A pesar del dolor que sentía, Selena llevó a su hijo a la sala de juegos con toda la paciencia que pudo reunir. En cuanto el pequeño vio sus juguetes, se calmó.
—Fer, ¿quieres que mamá te ayude a construir una casita? —le preguntó con dulzura, sentándose a su lado.
El niño parpadeó, secándose una lágrima con el dorso de la mano.
—Quiero una casa muy, muy alta.
Las emociones de un niño de dos años son fugaces. Con la compañía adecuada, la tristeza se desvanece en un instante. Selena, que había pasado los últimos días leyendo libros sobre crianza, empezaba a entender cómo funcionaba la mente de su hijo.
Los ruidos de la planta baja se filtraban en la habitación, así que cerró la puerta con firmeza para crear un refugio de silencio. Juntos, construyeron una torre tan alta que el pequeño no paraba de aplaudir y saltar de alegría a su alrededor.
De repente, la puerta se abrió.
Adrián, vestido con un suéter negro de cuello alto, se apoyó en el marco con los brazos cruzados.
—Bajen a cenar.
Selena hizo un ademán de levantarse, pero una manita se aferró a su ropa.
—Quiero hacer otra torre, ¡más alta todavía!
—Está bien, mi amor —le dijo, acariciándole la cabeza—. Mamá se queda a jugar un poco más contigo.
Adrián frunció el ceño, visiblemente molesto.
—Mis amigos están abajo. Como anfitriona de la casa, ¿no crees que deberías bajar a saludarlos?
—La anfitriona que tú quieres ya está abajo atendiéndolos —respondió Selena sin levantar la vista.

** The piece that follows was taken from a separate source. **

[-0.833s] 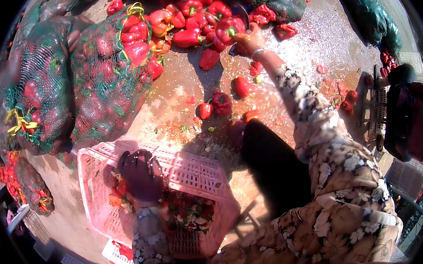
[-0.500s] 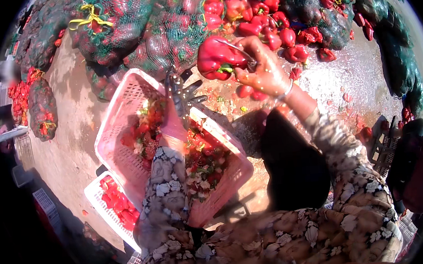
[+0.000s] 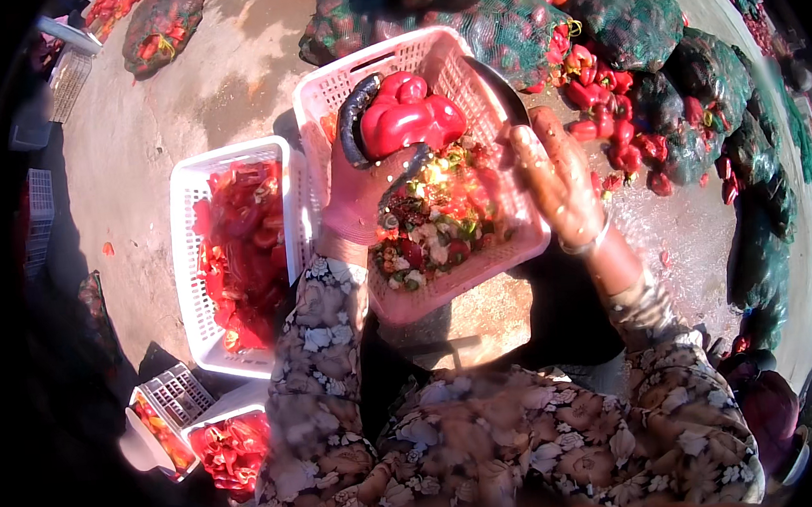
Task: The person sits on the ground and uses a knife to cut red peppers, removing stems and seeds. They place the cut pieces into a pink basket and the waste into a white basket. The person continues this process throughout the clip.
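Over the pink basket (image 3: 336, 87), my left hand (image 3: 363, 195), in a pink glove with dark fingers, holds a red bell pepper (image 3: 410, 120), with its fingers curled round the sides. At the basket's right rim is my bare right hand (image 3: 558, 180), flecked with seeds and with a band at the wrist. From its fingertips a dark, narrow knife blade (image 3: 500, 89) points up and left; the handle is hidden in the hand. Beneath the pepper, the basket holds pepper cores, seeds and red scraps (image 3: 441, 217).
A white crate (image 3: 198, 341) of red pepper pieces stands left of the basket. Smaller crates (image 3: 191, 428) with pepper pieces are at lower left. Green net sacks (image 3: 631, 26) and loose red peppers (image 3: 604, 109) lie at the far right. Another person (image 3: 767, 416) is at lower right.
The red bell pepper has passed from my right hand to my left, over the basket. My left hand has closed round it. The view has swung left, bringing the white crate into fuller sight.
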`<state>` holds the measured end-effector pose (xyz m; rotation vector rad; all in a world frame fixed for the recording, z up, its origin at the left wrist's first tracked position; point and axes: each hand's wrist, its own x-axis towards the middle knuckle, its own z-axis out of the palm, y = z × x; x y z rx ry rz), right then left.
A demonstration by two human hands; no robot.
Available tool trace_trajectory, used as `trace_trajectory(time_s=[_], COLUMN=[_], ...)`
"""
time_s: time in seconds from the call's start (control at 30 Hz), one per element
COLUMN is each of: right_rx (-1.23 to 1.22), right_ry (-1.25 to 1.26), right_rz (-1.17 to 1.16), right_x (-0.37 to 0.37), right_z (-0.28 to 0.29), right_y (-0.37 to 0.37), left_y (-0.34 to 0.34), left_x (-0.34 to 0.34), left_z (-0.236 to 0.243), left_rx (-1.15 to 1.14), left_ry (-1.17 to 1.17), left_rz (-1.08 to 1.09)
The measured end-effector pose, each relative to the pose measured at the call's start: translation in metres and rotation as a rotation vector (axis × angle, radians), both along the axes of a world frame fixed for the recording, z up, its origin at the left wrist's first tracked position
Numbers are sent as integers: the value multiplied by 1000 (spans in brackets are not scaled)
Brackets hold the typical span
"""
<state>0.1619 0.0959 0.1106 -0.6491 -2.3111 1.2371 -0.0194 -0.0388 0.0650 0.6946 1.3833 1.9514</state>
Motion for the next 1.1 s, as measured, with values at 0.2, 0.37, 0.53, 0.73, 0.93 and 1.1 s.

Una sombra de frialdad cruzó el rostro de Adrián.
—Selena, deja de comportarte como una niña y compórtate a la altura de tu posición.
El pequeño, que hasta entonces solo quería jugar, percibió la tensión en el aire. Se acercó a Adrián y extendió los brazos.
—Papá, cárgame.
Adrián se inclinó, lo tomó en brazos y se dio la vuelta para bajar. Selena se masajeó las sienes y los siguió.
En el comedor, la cena ya estaba servida. Jazmín, de pie, servía vino a los invitados con una soltura envidiable.
—Oye, a Adrián no le gusta el cilantro, no se lo pongas.
Selena se detuvo al pie de la escalera al escuchar la voz de Jazmín. Un hombre respondió entre risas.
—La señorita Torres bebió de más. El señor dijo que la llevaría a su casa.
Selena asintió y le pidió que ayudara a bañar al niño mientras ella se iba al estudio a trabajar.
Esa noche, Adrián no volvió.
Selena durmió abrazada a su hijo hasta el amanecer. Entre sueños, sintió algo cálido rozando su mejilla. Abrió los ojos y vio la manita de su hijo acariciándole el rostro.
—Mami, despierta. Quiero hacer pipí —le dijo el niño con sus grandes ojos negros parpadeando.
Escucharlo llamarla «mami» de una forma tan genuina fue como música para sus oídos. Lo levantó, lo llenó de besos y lo llevó al baño.
—¿Tú eres mi mamá? —le preguntó el pequeño mientras le lavaba la cara frente al espejo, guiñándole un ojo con picardía.
—Sí, mi amor, yo soy tu mamá —respondió ella, cubriéndolo de besos—. Y te amo, Fer.
—Mami, no te vayas —le pidió él, abrazándole el rostro y devolviéndole un beso.
—Nunca, mi vida. Mamá siempre estará a tu lado.
En ese momento, la existencia de su esposo se había desvanecido por completo. En su mundo, solo existía su pequeño. Fer, con sus dos años y medio y una inteligencia heredada de sus padres, empezaba a comprender, a través de las conversaciones a su alrededor, que esa mujer tierna y cariñosa era su verdadera madre. La conexión entre ellos era innegable; su corazón de niño ya no se equivocaría.